Conference organized by Lionel Fontagné (PSE, Univ. Paris 1) and Ann E. Harrison (Wharton & NBER)
Paris 17-19 June 2013
De-industrialisation was accelerated by the 2008-2009 crisis in most high income countries. Yet the trend began decades earlier, as comparative advantage of emerging economies shifted towards more advanced goods and their growing populations commanded an increasing share in global demand. This shift towards a factory-free economy in high income countries has drawn the attention of policy makers in North America and Europe. Some politicians have articulated alarming views, initiating mercantilist or beggar thy neighbour cost-competitiveness policies. Yet companies like Apple, which concentrates research and design innovations at home but no longer has any factories in the United States, may be the norm in the future. This ongoing transformation of the industrial economies may be consistent with evolving comparative advantage, but has significant short run costs and requires far-sighted investments.

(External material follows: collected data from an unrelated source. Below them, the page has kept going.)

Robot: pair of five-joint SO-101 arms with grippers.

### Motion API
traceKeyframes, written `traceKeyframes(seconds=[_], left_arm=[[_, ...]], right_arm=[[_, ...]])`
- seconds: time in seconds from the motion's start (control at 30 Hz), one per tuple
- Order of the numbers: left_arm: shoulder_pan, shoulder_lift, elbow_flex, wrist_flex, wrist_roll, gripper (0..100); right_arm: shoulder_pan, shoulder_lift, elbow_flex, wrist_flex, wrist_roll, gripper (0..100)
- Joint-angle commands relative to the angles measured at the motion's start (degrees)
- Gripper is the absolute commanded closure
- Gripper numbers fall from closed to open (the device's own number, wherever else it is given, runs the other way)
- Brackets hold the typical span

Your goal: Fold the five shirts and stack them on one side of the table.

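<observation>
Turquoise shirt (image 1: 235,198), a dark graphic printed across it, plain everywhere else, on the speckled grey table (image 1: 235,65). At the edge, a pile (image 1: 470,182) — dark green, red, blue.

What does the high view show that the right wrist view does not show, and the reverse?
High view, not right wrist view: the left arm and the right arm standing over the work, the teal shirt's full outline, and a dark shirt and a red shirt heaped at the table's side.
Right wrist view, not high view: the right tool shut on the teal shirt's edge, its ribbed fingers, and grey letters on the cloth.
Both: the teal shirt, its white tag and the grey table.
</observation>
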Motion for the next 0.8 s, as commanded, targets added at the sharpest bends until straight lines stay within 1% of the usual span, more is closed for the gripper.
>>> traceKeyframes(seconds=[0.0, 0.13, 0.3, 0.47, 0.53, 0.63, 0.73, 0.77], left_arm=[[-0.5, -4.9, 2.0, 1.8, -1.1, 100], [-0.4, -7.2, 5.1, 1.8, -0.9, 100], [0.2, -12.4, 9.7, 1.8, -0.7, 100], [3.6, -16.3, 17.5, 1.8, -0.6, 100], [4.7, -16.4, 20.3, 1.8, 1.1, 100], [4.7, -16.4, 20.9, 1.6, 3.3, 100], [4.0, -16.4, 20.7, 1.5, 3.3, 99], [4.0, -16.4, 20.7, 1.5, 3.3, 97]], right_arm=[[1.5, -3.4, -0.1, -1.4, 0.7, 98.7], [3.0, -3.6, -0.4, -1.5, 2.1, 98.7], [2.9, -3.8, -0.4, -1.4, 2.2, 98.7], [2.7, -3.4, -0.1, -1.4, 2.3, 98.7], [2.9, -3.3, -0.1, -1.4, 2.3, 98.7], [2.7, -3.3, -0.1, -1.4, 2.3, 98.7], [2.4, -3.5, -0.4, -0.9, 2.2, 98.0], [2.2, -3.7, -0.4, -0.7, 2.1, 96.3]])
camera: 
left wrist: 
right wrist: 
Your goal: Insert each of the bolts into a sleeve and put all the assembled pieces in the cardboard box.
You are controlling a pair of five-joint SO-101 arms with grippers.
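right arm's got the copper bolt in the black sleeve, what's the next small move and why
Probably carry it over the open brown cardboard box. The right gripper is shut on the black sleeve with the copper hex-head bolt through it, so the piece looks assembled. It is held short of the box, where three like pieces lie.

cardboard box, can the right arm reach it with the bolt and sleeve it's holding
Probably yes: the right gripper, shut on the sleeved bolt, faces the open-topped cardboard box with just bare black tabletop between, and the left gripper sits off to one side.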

These include the costs to workers who are caught in the shift from an industrial to a service economy, and the need to invest in new infrastructure and education to prepare coming generations for their changing roles.
This conference aims at providing an economic analysis of this phenomenon. To do so we will consider what recent economics advances can tell us about five topics. We will address trade issues (specialization, offshoring, and impact on the labour market) as well as structural transformation, concluding with a macro perspective on rebalancing the current account and policy implications for the public and private sectors.